# new material?



## Hanzo04 (Jul 6, 2004)

i hav heard from several sources that the EPAK system stops learning new material at 3rd dan. is this true? and if so how do so many people advance in this art?


----------



## Kenpodoc (Jul 6, 2004)

They don't quit learning.   %-} 

Different schools distribute the material differently.  In my schools case none of us have advanced far enough to need to determine exact requirements for advancement.  My instructor was a third degree when I started and is now a fifth degree.  During that time he has not had any required new material but I have never seen him stop learning.  Every time I get better I find that he has improved faster than I.  

Respectfully,

Jeff


----------



## MisterMike (Jul 6, 2004)

To put it into perspective, most styles have 10 degrees of Black Belt. Do the 10th Dan's ever stop learning?


----------



## Touch Of Death (Jul 6, 2004)

Hanzo04 said:
			
		

> i hav heard from several sources that the EPAK system stops learning new material at 3rd dan. is this true? and if so how do so many people advance in this art?


That's like saying, "Why read the Bible more than once?". For some its a novel for others its a study guide.
Sean


----------



## ppko (Jul 6, 2004)

I am not a member of EPAK but I will say that in most arts you stop learning new techniques rather you try to work on perfecting the ones that you have already learned.


PPKO


----------



## jfarnsworth (Jul 6, 2004)

Hanzo04 said:
			
		

> i hav heard from several sources that the EPAK system stops learning new material at 3rd dan. is this true? and if so how do so many people advance in this art?



That's absurd. There's soooooooooo much material out there that no one person on this board will ever stop learning in their entire lifetime.

I should rephrase something here. The only people who don't learn are the people that choose not to learn anything new. :asian:


----------



## Rainman (Jul 6, 2004)

Hanzo04 said:
			
		

> i hav heard from several sources that the EPAK system stops learning new material at 3rd dan. is this true? and if so how do so many people advance in this art?



After 5th which is knife set then the physical material could come to an end.  However within the many groups more material has been added.  This is of course only the physical or motion aspect of the art.  It becomes highly conceptual (or should) due to the vastness of concepts, theories and principles used to achieve efficiency.     

In oder to have achieved sixth, seventh or eighth a thesis should be presented to the head of the organization or a book should be published.   Why?  Because when you get that high you are talking about mastery of the physical aided by concepts theories and principles.  It needs to be shown what a person has done and documenting it publicly or privately is the proof.

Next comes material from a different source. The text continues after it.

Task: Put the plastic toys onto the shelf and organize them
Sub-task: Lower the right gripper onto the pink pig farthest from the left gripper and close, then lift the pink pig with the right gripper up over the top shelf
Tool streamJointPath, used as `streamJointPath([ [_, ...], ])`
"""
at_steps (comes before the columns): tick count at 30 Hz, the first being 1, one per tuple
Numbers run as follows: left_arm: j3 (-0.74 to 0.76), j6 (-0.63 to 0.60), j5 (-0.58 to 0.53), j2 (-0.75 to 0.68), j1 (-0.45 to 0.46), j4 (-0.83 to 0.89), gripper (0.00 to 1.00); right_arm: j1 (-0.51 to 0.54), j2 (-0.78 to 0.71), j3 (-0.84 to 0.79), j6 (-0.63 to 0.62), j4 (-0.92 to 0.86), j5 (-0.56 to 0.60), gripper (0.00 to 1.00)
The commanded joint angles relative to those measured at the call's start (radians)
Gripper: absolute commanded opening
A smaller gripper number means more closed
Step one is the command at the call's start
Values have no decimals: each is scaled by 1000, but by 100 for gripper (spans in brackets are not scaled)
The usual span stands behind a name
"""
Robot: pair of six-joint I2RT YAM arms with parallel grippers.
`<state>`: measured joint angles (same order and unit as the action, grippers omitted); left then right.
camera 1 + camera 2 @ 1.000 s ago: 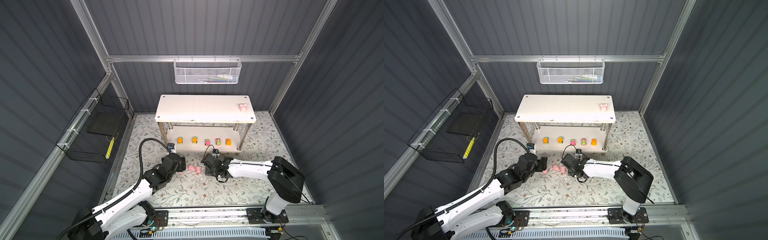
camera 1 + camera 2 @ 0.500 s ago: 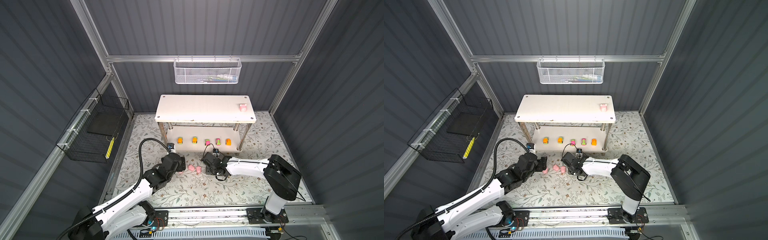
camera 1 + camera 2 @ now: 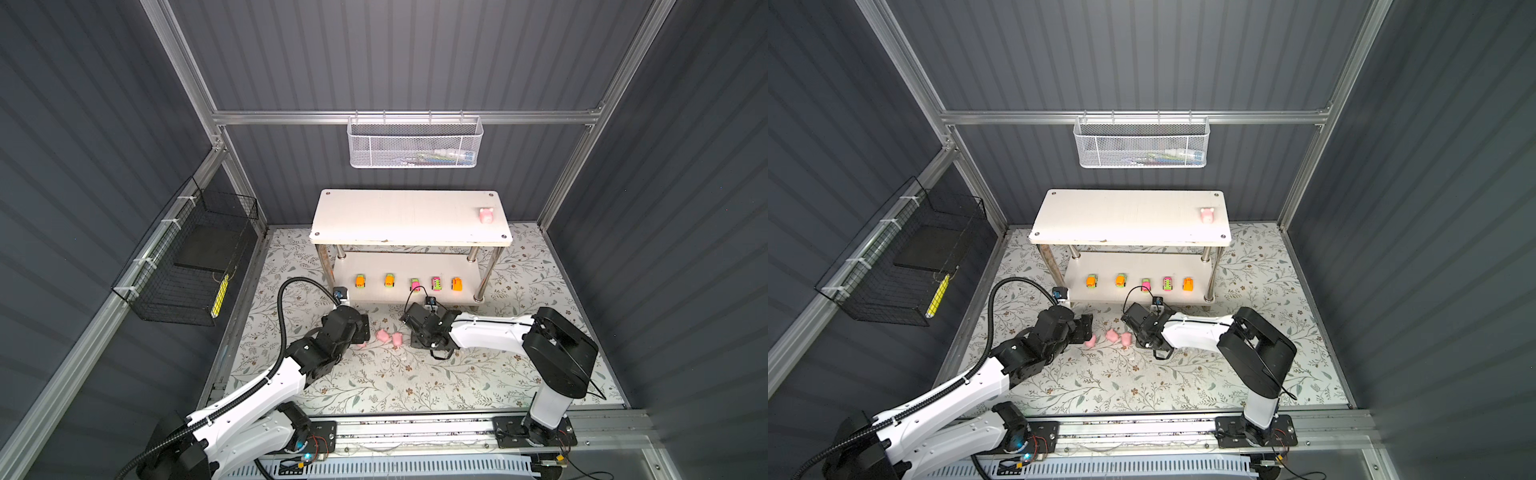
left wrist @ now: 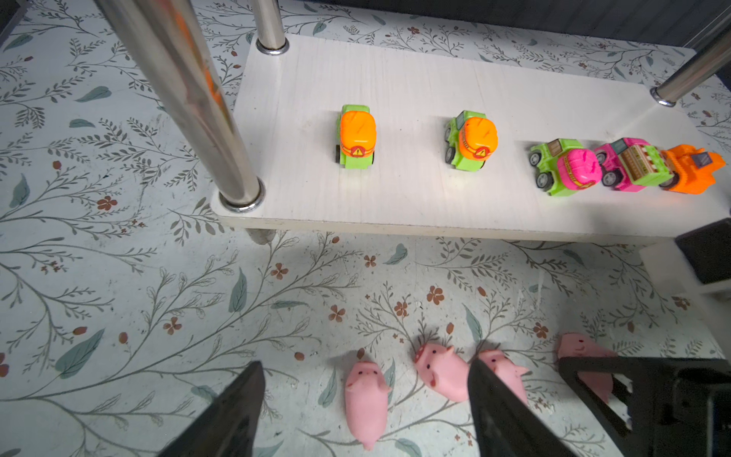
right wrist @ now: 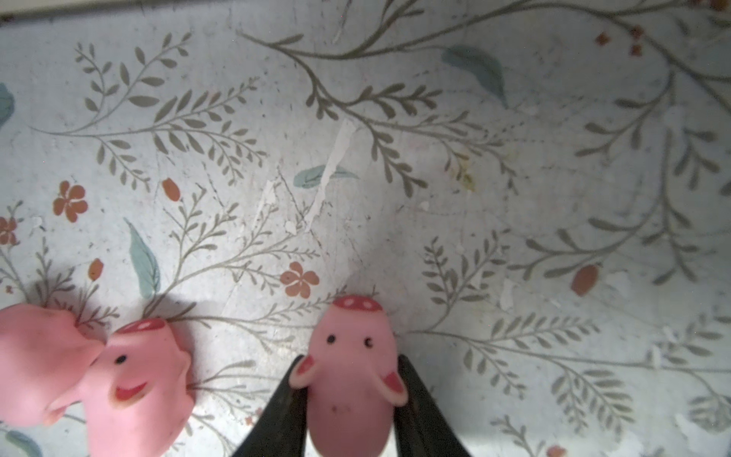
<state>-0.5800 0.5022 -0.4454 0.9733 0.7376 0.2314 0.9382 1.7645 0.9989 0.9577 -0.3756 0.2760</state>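
Five little cars (image 4: 358, 136) stand in a row on the shelf's lower board (image 3: 399, 291), and one pink pig (image 3: 485, 215) sits on the top board (image 3: 399, 216) at the right. My right gripper (image 5: 351, 368) is shut on another pink pig (image 5: 352, 336), low over the floral mat. Two loose pigs (image 5: 138, 380) lie just beside it, touching each other. My left gripper (image 4: 364, 368) is open, its fingers (image 4: 237, 411) straddling a pig (image 4: 366, 399) that lies on the mat. In both top views the grippers (image 3: 361, 328) (image 3: 1142, 328) face each other in front of the shelf.
A shiny metal leg (image 4: 190, 99) of the shelf stands close to the left gripper. A white mesh basket (image 3: 415, 143) hangs on the back wall and a black wire basket (image 3: 187, 262) on the left wall.
The right gripper's jaws have closed onto the pig between them. The left arm has stayed where it was.
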Motion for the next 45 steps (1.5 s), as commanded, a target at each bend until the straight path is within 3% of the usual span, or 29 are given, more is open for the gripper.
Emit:
streamJointPath([
  [1,9,6,3,-8,-6,5,81,-4,7,21,-13,-47,8,35],
  [7,12,1,10,-10,-15,3,81,8,-50,4,-34,-95,5,31],
  [14,15,-4,27,-7,-34,-4,81,42,-216,-55,-80,-188,-62,29],
  [24,26,-14,46,-7,-62,-19,81,109,-496,95,-149,-622,-73,31],
  [30,32,-24,60,-4,-76,-29,81,109,-589,334,-185,-836,-29,32],
  [39,22,-29,96,18,-89,-37,81,82,-448,813,-313,-1077,113,30],
  [45,22,-34,133,34,-92,-53,82,-38,-327,1096,-455,-1119,161,30],
])
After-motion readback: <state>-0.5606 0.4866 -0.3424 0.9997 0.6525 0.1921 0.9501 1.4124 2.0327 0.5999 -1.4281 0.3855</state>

So yes the art really does go on and on- it is your own mind that puts a stop to progress.  There is were promotion should stop, as soon as an idividual stops progressing and starts regurgatating topics that doom one to mediocrity.   That does not mean that a student of AK can't develope new uses for what has already been said.  Some of the organizational heads are quite adept at this and their work can readily be seen in the ease of adaptability their students articulate through gaceous expansion.


----------



## jeffkyle (Jul 7, 2004)

Touch'O'Death said:
			
		

> That's like saying, "Why read the Bible more than once?". For some its a novel for others its a study guide.
> Sean



Well said!


----------



## Brother John (Jul 7, 2004)

Hanzo04 said:
			
		

> i hav heard from several sources that the EPAK system stops learning new material at 3rd dan. is this true? and if so how do so many people advance in this art?


I think some may have over reacted here. Sorry for that.
I think that they may have mis-understood your point. Only reason I do is because I'd heard the same thing you did (from several sources, before I became a Kenpoist myself), that past a certain point into black belt the set curriculum stops. There's some truth to that, but it may take some explanation...I'll do what I can. If anyone else wants to add anything or whathaveyou...so that Hanzo04 will have a better understanding...PLEASE chime in.

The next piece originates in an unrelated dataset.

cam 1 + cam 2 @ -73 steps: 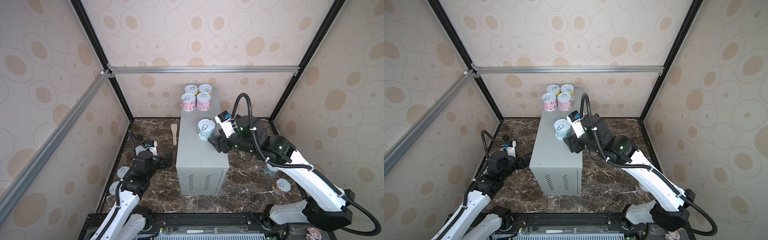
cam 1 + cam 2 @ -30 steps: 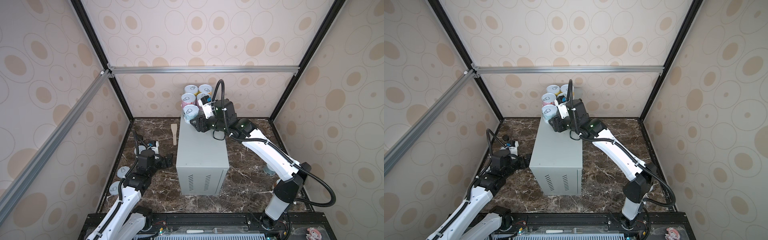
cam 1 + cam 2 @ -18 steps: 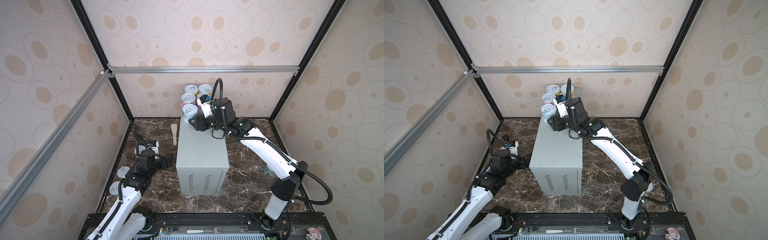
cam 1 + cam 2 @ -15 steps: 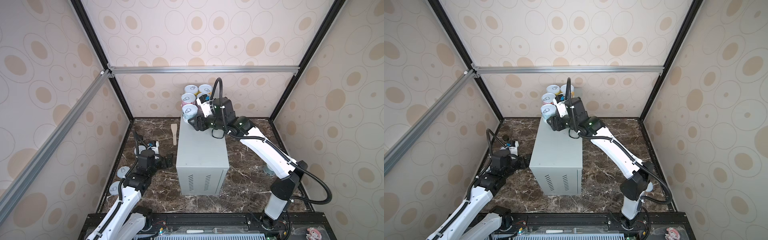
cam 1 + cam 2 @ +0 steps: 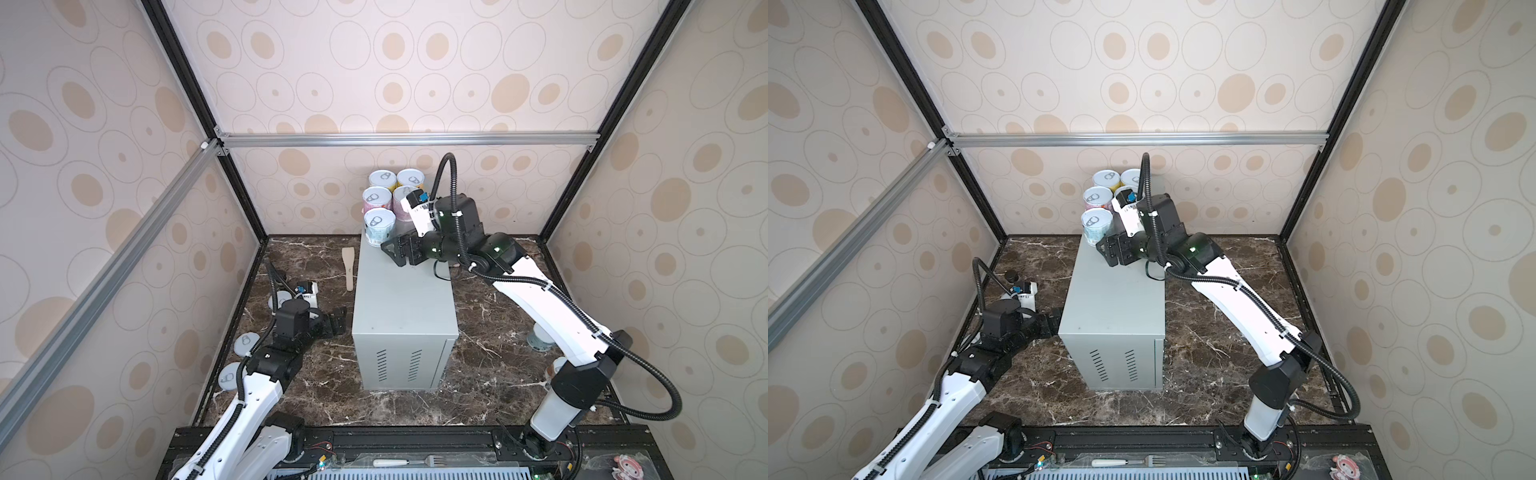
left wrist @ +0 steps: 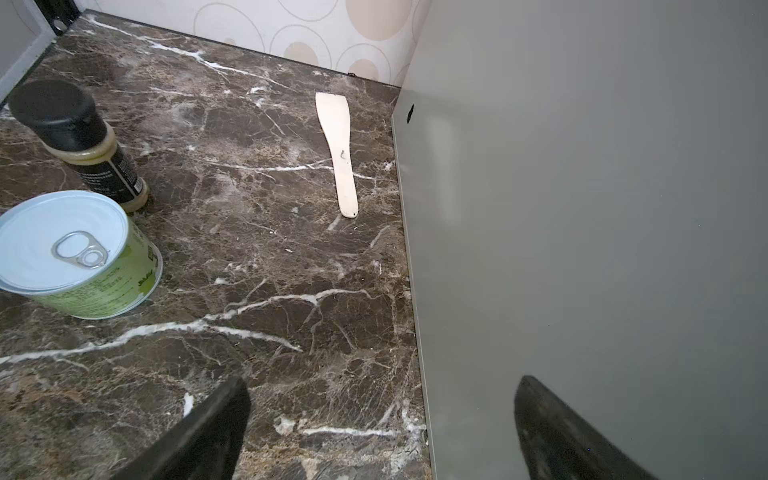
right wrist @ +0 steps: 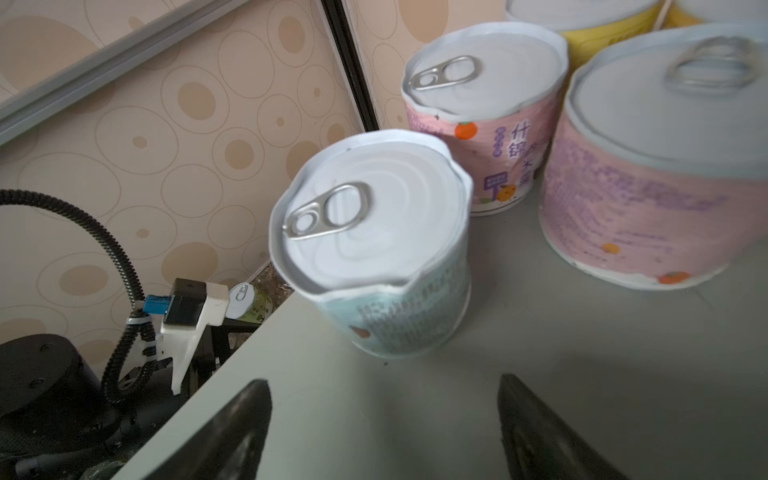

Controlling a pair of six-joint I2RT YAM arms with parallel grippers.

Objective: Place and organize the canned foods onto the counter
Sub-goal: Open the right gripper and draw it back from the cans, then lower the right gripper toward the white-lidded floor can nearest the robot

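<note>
Blue can (image 7: 370,249) is set on counter (image 5: 403,299) just beside pink cans (image 7: 478,137) to extend the grid; right gripper (image 7: 382,386) is spread clear of it, left gripper (image 6: 382,382) spread too.

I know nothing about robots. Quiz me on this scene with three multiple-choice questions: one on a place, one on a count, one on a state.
1. Where does the wooden spatula lie?
A) on the counter
B) on the marble surface beside the counter
C) inside a can

2. How many cans stand on the counter?
A) three
B) eight
C) five

3. The right end effector is:
A) open, apart from the light blue can
B) shut on that can
C) out of view

Answers:
1 B: it lies flat on the marble.
2 C: two yellow, two pink, one light blue.
3 A: the right wrist view shows a gap before the can.
</note>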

At the time of the Senior Grandmaster's Death just shortly before 1991 there were basically three approved sets of curriculum for American Kenpo Karate. The first (and to my understanding, the oldest) set was 32 techniques per belt up through Green Belt (Belts in Kenpo going Yellow Orange Purple Blue Green Brown 3rd, Brown 2nd, Brown 1st, 1st Black-10th Black) at 3rd Brown began the extensions. Extensions are the same techniques that you learned at a previous belt level, but with more movements added to them (prefixing, inserting within or suffixing the given technique). For instance the material for 3rd Brown has you doing the extensions for the techniques that you learned at Orange Belt. 2nd Brown you do the extensions for Purple Belt...etc. on up through 1st degree Black Belt which has you doing the extensions for Green Belt techniques. To my understanding (limited at best) once you reached 1st Degree Black...there's no more techniques in the written curriculum for you to learn. That's not to say that the learning is over, by NO means (as some have already said emphatically). Plus, there are more forms, weapons and sets to be learned in the curriculum past 1st degree Black. The 32 technique/per-Belt curriculum is very front-end heavy. Nothing wrong with that, just is.

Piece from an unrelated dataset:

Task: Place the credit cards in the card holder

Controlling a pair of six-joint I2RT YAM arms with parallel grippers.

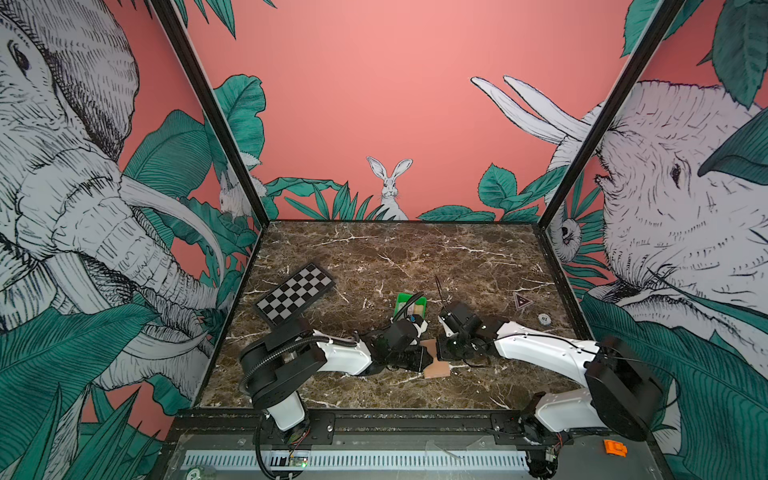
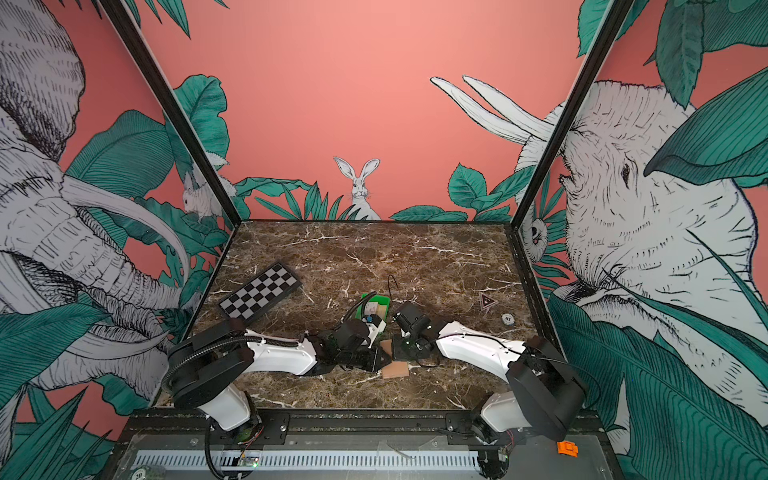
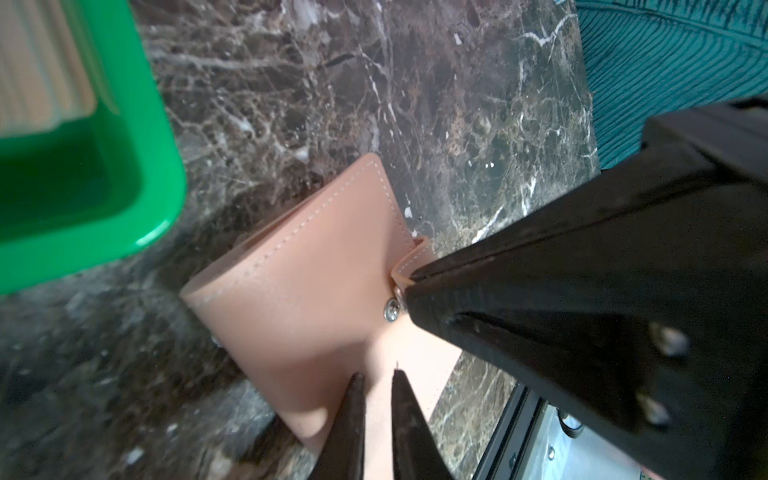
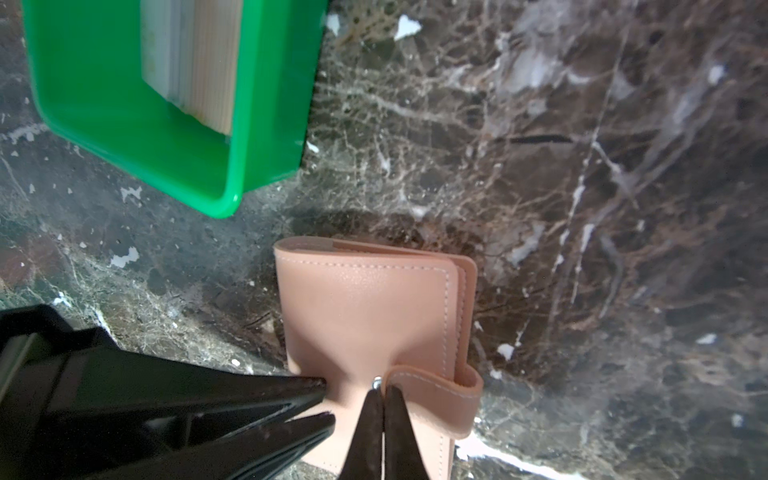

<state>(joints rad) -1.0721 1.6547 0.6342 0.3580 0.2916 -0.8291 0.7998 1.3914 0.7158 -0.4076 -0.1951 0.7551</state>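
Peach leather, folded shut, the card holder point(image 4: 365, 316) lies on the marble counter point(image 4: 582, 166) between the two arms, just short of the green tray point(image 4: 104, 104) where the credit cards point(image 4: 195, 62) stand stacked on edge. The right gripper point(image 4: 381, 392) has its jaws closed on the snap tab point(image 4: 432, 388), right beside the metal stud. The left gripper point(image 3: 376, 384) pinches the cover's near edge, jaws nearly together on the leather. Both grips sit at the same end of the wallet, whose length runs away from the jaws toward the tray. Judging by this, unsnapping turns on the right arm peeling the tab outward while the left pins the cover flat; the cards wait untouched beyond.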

The next two approved sets of curriculum in the EPAK system are the 24 and 16 per belt versions. These are the same curricula as the 32 per belt, just redistributed throughout the belt structure differently. They still contain the extensions though...they just begin later. For instance in the 24 per-belt system the extensions begin at 1st Brown. In the 16 per-belt (my personal favorite) the extensions don't begin until 2nd Degree Black Belt and don't end until you learn the Green Extensions at 5th Degree Black. 

In almost all martial arts that I know of, there's no set curriculum past 5th Degree Black Belt...with all successive degrees having more to do with accomplishments and especially service to the art/association/school overall. 

Remember: The number of belts a person has gone through and or the number of techniques that a person _"KNOWS"_ has little relevance to their quality or worth as a martial artist!!!! Excellence comes from excellent work done...no matter if you come by it through the 32-24 or 16 per belt technique curricula or if your school/instructor/group...whathaveyou...doesn't even do the extensions at all. These are consequential at best. To me what matters are (in order):
1: Good attitude.
2: Dedication to consistent hard work.
3: Attention to details.
4: Contributing to the welfare of others.

These are what (I Feel) makes for a good martial artist...no matter the number of techniques known.
 :asian: 
Your Brother
John 
PS: Here are two links to help you learn more or understand better.
This is an interview with Brian Duffy, a student of Mr. Parker's who set up the 16 per belt system.
http://www.kenponet.com/flame/whoswho/interviews/bduffy_int.html
The next is from Mr. Michael Billing's website (good site too) which shows a list of each of these sets of curriculum (in case you are more of a visual learner)
http://www.kenpo-texas.com/techref.html#32 Tech


Have a good'n


----------



## Hanzo04 (Jul 7, 2004)

thanks a lot.


----------